CALIFORNIA NACCB'S POSITION STATEMENT ON AB-880 (Diaz)
Legislative Counsel's Digest: Existing law requires employers in California to contribute to the Unemployment Fund, and other funds, by paying a tax based on wages paid to their employees. The proceeds from these compulsory contributions are used to provide unemployment insurance benefits for unemployed persons, as provided.
This bill would create a program that would require temporary employment agencies to contribute to the Temporary Employment Fund, which this bill would create, by paying a tax imposed on those temporary employment agencies at a rate of 5% of the gross wages paid to temporary employees.
This bill would designate the Director of Employment Development as the person responsible for the administration of the program, and would require that the time, procedure, manner of payment, and collection of contributions under the program be in accordance with similar provisions relating to unemployment compensation. This bill would also continuously appropriate moneys from the Temporary Employment Fund for allocation among the counties and cities, and would require that counties and cities expend those revenues exclusively for programs, relating to specified matters, that the counties and cities are required to provide by state law.
California NACCB Position Statement
NACCB believes that AB-880 will increase costs for businesses that employ computer professionals through consulting (i.e. temporary) agencies, since the proposed 5% payroll tax cost will be passed through to clients companies of the companies of the computer professional consulting agencies. (The computer professional consulting industry operates on net profits in the three to six percent range.)

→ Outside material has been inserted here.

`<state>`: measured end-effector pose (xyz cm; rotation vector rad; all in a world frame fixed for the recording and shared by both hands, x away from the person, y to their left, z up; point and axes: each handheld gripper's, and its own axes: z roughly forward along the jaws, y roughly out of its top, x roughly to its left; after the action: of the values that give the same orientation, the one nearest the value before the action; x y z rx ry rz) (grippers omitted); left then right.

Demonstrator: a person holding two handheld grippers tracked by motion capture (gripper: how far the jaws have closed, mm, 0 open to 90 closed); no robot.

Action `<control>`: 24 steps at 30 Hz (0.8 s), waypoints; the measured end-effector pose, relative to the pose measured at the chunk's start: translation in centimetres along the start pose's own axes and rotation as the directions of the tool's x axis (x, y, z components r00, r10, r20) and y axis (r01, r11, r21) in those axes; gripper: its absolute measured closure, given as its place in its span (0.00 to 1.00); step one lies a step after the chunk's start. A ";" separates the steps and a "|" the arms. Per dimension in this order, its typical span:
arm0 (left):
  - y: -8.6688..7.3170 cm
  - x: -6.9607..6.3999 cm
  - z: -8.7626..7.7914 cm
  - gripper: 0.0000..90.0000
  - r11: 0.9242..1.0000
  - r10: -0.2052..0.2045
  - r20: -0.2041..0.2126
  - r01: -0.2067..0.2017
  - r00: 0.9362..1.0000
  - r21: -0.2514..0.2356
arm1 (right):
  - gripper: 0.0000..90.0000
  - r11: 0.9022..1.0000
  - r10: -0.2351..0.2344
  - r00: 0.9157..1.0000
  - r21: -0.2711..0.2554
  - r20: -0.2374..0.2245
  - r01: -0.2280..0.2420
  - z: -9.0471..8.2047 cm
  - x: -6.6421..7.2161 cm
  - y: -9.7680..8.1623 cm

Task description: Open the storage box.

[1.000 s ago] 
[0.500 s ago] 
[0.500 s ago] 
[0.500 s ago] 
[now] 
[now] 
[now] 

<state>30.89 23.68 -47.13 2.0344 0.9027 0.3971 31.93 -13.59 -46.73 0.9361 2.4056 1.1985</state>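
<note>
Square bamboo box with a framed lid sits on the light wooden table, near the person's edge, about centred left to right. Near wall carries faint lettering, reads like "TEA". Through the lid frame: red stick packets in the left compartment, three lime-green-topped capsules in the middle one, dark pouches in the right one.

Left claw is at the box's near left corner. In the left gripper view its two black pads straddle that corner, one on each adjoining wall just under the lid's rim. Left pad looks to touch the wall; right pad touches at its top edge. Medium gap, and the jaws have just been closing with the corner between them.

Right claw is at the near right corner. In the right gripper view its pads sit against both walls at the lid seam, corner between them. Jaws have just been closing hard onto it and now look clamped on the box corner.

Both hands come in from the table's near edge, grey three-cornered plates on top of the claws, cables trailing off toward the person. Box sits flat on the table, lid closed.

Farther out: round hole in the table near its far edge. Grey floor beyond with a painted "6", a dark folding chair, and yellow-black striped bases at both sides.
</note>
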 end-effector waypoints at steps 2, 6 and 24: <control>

This also means that an unintended consequence of AB-880 will be the loss of computer consulting jobs. Computer professionals compete in a global marketplace. The work they do can be done offshore as well as in other states. The increased costs of AB-880 will result in our clients sending work out of state and overseas.
Both the Federal government and the State of California have recognized the global competition impact of increasing the cost of high tech consulting by carving out exemptions from overtime requirements for "computer professionals" in existing law. Please don't let California lose more jobs for temporary computer professionals.